WHAT YOU HAVE TO DO =>
Please reproduce all of the listing below exactly and drop its images.

INFORMATION SHOWN =>
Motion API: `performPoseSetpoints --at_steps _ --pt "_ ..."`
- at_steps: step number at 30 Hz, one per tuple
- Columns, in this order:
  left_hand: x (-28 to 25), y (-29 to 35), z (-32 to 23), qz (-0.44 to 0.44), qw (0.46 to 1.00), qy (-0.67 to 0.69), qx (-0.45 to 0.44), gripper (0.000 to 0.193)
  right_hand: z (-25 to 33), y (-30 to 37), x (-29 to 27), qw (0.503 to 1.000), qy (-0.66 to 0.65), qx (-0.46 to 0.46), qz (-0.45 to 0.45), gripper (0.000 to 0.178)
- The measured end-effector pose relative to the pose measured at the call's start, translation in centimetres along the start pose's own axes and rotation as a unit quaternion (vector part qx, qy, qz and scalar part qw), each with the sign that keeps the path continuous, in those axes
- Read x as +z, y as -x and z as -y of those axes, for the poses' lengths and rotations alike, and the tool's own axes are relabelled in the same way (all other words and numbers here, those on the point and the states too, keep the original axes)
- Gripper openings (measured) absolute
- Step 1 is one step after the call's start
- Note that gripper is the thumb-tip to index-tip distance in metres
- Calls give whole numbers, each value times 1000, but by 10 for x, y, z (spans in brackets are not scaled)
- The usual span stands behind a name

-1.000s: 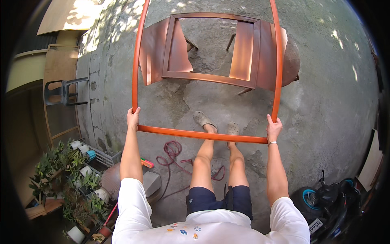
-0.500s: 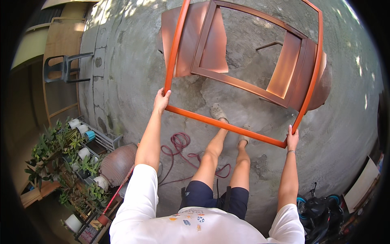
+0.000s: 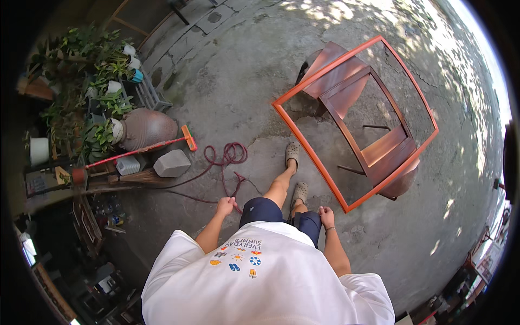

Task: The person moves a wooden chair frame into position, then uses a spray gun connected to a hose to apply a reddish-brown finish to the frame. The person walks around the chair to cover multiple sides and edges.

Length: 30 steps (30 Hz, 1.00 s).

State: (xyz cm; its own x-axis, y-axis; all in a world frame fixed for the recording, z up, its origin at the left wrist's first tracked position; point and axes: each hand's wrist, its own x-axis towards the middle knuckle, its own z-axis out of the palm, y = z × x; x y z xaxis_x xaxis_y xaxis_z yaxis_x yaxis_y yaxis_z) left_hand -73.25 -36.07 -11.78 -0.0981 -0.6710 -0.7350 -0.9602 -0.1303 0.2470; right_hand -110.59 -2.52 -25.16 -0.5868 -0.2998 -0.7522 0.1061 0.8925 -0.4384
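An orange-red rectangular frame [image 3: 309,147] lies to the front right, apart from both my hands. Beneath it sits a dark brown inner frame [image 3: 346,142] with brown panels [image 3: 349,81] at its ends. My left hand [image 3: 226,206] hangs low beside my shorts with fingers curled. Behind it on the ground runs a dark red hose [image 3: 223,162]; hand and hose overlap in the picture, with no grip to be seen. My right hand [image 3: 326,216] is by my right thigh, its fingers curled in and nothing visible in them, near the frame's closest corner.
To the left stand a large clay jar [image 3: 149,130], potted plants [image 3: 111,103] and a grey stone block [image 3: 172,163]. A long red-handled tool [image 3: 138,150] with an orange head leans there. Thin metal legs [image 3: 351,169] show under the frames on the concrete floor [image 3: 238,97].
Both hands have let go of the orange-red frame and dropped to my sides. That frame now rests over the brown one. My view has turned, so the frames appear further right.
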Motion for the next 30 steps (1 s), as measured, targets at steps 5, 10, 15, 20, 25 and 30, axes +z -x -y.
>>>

YOUR SOLUTION =>
Motion API: `performPoseSetpoints --at_steps _ --pt "_ ..."`
- at_steps: step number at 30 Hz, one per tuple
- Columns, in this order:
  left_hand: x (-28 to 25), y (-29 to 35), z (-32 to 23), qz (-0.44 to 0.44), qw (0.46 to 1.00), qy (-0.67 to 0.69), qx (-0.45 to 0.44), gripper (0.000 to 0.193)
  right_hand: z (-25 to 33), y (-30 to 37), x (-29 to 27), qw (0.503 to 1.000), qy (-0.66 to 0.65), qx (-0.46 to 0.46), qz (-0.45 to 0.45), gripper (0.000 to 0.178)
- The measured end-effector pose relative to the pose measured at the call's start, translation in centimetres along the start pose's own axes and rotation as a unit quaternion (vector part qx, qy, qz and scalar part qw), each with the sign that keeps the path continuous, in those axes
- Read x as +z, y as -x and z as -y of those axes, for the poses' lengths and rotations alike, and the tool's own axes are relabelled in the same way (all other words and numbers here, those on the point and the states too, keep the original axes)
- Gripper openings (measured) absolute
- Step 1 is one step after the call's start
- Note that gripper is the thumb-tip to index-tip distance in metres
- Calls give whole numbers, each value times 1000, but by 10 for x, y, z (spans in brackets are not scaled)
- The usual span stands behind a name

-1.000s: 
-0.500s: 
+0.000s: 

Task: The person moves a wooden chair frame into position, then uses a spray gun connected to a hose to apply a reddish-brown finish to the frame. The person walks around the chair to cover multiple sides and edges.

Length: 30 steps (30 Hz, 1.00 s).

State: (xyz cm; its own x-axis, y-axis; all in a world frame fixed for the recording, z up, its origin at the left wrist's first tracked position; point and axes: each hand's wrist, its own x-axis towards the middle knuckle, its own z-axis out of the palm, y = z × x; x y z xaxis_x xaxis_y xaxis_z yaxis_x yaxis_y yaxis_z) left_hand -73.25 -36.07 -11.78 -0.0981 -0.6710 -0.7350 -0.9602 -0.1303 0.2470; right_hand -110.59 -2.52 -25.16 -0.5868 -0.2998 -0.7522 0.1061 0.8925 -0.4384
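An orange-red rectangular frame [image 3: 309,147] lies to the front right, apart from both my hands. Beneath it sits a dark brown inner frame [image 3: 346,142] with brown panels [image 3: 349,81] at its ends. My left hand [image 3: 226,206] hangs low beside my shorts with fingers curled. Behind it on the ground runs a dark red hose [image 3: 223,162]; hand and hose overlap in the picture, with no grip to be seen. My right hand [image 3: 326,216] is by my right thigh, its fingers curled in and nothing visible in them, near the frame's closest corner.
To the left stand a large clay jar [image 3: 149,130], potted plants [image 3: 111,103] and a grey stone block [image 3: 172,163]. A long red-handled tool [image 3: 138,150] with an orange head leans there. Thin metal legs [image 3: 351,169] show under the frames on the concrete floor [image 3: 238,97].
Both hands have let go of the orange-red frame and dropped to my sides. That frame now rests over the brown one. My view has turned, so the frames appear further right.
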Motion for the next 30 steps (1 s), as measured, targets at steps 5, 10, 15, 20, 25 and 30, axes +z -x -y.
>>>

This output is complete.